The conclusion is that in any decision about the form of a contract to be made, written contracts, which are signed after the agreement phase, are likely to be less contentious than oral ones and, everything else being equal, more likely to avoid litigation.

Drafting a clear and well-written contract is important to avoid litigation

A business law attorney can be used to help draft an enforceable contract that is designed in such a way that it is less likely to lead to disputes and a potential breach of contract.

As an enforceable contract must have the three elements described above, it is useful to consider how to improve the drafting of a contract by examining each element in turn.

  1. The offer

Offers should be made clearly identifying:

  • who is going to provide the services or goods;
  • what services or goods are going to be supplied;
  • who is going to be the recipient of the services or goods;
  • when and where are the services/goods going to be provided.

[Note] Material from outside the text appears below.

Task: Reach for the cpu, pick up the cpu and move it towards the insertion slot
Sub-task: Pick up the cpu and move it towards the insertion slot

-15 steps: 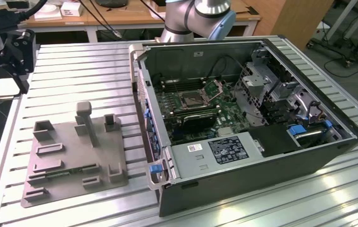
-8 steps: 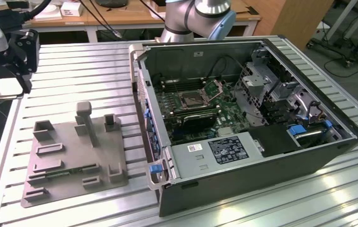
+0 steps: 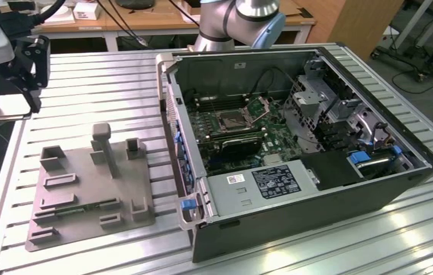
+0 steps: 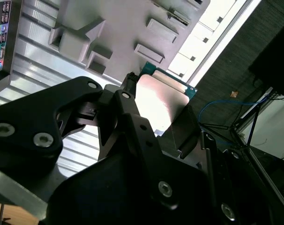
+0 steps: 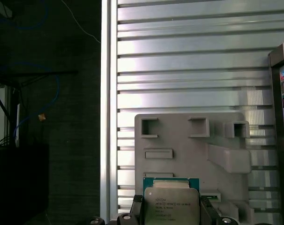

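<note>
Computer case (image 3: pixel 293 215) open, insertion slot (image 3: pixel 232 120) on its board, frame raised | I see the gripper (image 5: pixel 172 211) clamped on the cpu (image 5: pixel 171 199) by two edges, lifted over the fixture plate (image 3: pixel 86 192), well apart from the case.

- Exterior view: high, wide, angled down over the table (image 3: pixel 86 80), fixture plate (image 3: pixel 86 179) and open computer case (image 3: pixel 339 207).
- Both wrist views: close behind the gripper (image 5: pixel 172 208) and cpu (image 5: pixel 171 200); all 3 views share the fixture plate.
</note>
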Controlling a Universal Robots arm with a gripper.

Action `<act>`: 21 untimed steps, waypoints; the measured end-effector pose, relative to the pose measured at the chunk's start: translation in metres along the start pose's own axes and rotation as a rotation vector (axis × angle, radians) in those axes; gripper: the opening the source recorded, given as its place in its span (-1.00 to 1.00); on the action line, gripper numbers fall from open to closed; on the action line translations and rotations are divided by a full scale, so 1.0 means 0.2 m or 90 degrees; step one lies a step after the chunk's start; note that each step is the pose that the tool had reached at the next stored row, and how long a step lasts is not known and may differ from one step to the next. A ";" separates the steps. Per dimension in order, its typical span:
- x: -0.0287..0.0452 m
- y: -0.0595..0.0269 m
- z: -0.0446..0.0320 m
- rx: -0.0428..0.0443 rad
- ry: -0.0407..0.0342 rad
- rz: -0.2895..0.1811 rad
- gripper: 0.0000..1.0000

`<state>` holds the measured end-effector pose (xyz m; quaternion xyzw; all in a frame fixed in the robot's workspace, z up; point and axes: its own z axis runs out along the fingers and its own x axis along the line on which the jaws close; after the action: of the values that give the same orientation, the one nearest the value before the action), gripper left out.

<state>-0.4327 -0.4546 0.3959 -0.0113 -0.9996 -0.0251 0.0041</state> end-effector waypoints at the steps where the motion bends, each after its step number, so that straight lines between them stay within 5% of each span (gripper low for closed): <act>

The clearer the details in the offer made, the less likely that it might be misinterpreted later on after the contract has been agreed to.

  1. The acceptance

The acceptance is made by the party who will be paying for the services and or goods provided by the other party who made the offer. The authorization of acceptance should make it clear that each part of the offer, i.e. as given above, that agreement is made for each section of the offer. Partial acceptance would mean that the contract was still in negotiation phase and not enforceable. If business is allowed to continue with only partial acceptance of an offer, then any dispute cannot be deemed a breach of contract and litigation pursued to resolve the dispute would unlikely succeed.

  1. Consideration

Consideration is the payment in money or other forms of value that the accepting party gives in exchange for the services and / or goods supplied by the party offering to provide them. This element of the contract should make it clear exactly how much should be paid and how it should be paid, e.g. in cash, check, bank deposit, PayPal etc.

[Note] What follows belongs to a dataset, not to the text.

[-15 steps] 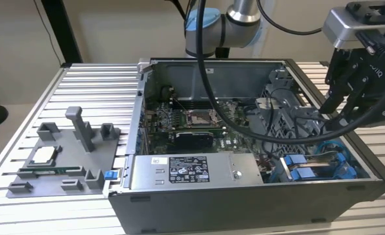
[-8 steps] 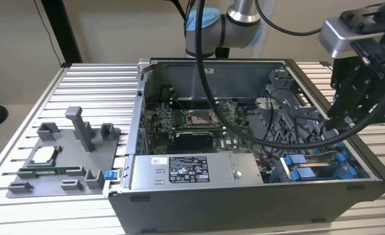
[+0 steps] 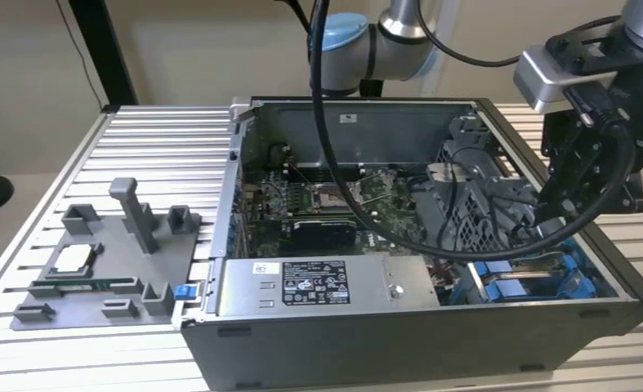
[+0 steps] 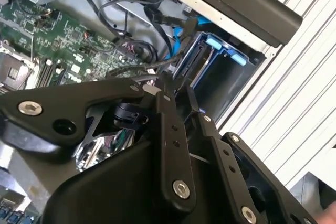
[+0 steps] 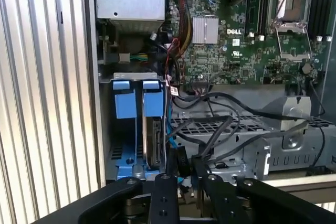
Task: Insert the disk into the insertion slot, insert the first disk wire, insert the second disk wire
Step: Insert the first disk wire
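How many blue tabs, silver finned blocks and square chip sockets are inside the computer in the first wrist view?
Blue tabs: 2
Silver finned block: 1
Square chip socket: 1
Total: 4

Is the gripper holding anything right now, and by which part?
Cannot be told. The gripper sits among black wires beside the disk in the insertion slot, but a grip on any wire is hidden.
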`<state>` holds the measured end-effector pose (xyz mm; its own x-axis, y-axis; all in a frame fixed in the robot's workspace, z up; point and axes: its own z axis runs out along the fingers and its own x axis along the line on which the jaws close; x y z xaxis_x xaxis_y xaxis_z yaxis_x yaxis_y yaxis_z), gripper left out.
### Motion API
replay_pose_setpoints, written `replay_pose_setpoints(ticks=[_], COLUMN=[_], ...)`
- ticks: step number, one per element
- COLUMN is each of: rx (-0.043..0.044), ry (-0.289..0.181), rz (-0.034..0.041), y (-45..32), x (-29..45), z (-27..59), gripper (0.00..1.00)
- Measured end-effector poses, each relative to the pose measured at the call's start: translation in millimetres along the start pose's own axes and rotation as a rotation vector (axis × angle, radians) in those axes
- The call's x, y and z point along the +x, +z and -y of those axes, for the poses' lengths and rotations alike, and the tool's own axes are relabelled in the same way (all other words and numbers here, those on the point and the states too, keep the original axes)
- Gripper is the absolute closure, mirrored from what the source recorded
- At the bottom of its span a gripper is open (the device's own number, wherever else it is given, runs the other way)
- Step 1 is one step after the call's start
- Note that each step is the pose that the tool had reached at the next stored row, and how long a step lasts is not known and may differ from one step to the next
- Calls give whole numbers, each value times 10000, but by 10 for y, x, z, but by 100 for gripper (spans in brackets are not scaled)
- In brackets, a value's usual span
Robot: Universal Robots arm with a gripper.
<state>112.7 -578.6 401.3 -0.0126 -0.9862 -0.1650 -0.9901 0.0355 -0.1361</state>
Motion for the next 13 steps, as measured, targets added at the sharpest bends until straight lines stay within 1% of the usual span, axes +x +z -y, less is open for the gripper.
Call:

Other elements of a contract

Contracts must be enforceable and clearly written

The contract may also include other elements which may help to avoid expensive and unnecessary litigation if there is a dispute and a perceived breach of contract. A required mediation attempt may be included in the contract agreement as a binding step if there is a dispute as mentioned above. There are also two commonly used clauses included in a well-drafted contract that may help to avoid litigation. These are:

The opportunity to cure clause is basically a carefully worded statement that allows the party that is alleged to have committed a breach to make good the failure in a certain time frame. Massachusetts law can make this type of clause enforceable.

The force majeure clause is a clause that forgives the party that has failed to keep their side of the contract when there is a reasonable reason beyond their control that has prevented them from fulfilling the agreement. For example, a major weather event, earthquake, social or political disturbance, may be cited as a reason for not adhering to the terms of the agreement.

The role of a business law attorney

Considering the importance of a well-drafted contract in avoiding litigation, it is more economical in the long run hiring a business law attorney before regular exchange between two parties begins to help with the drafting of a well-drafted contract agreement than hiring the same attorney to help with litigation after an unresolved dispute has arisen.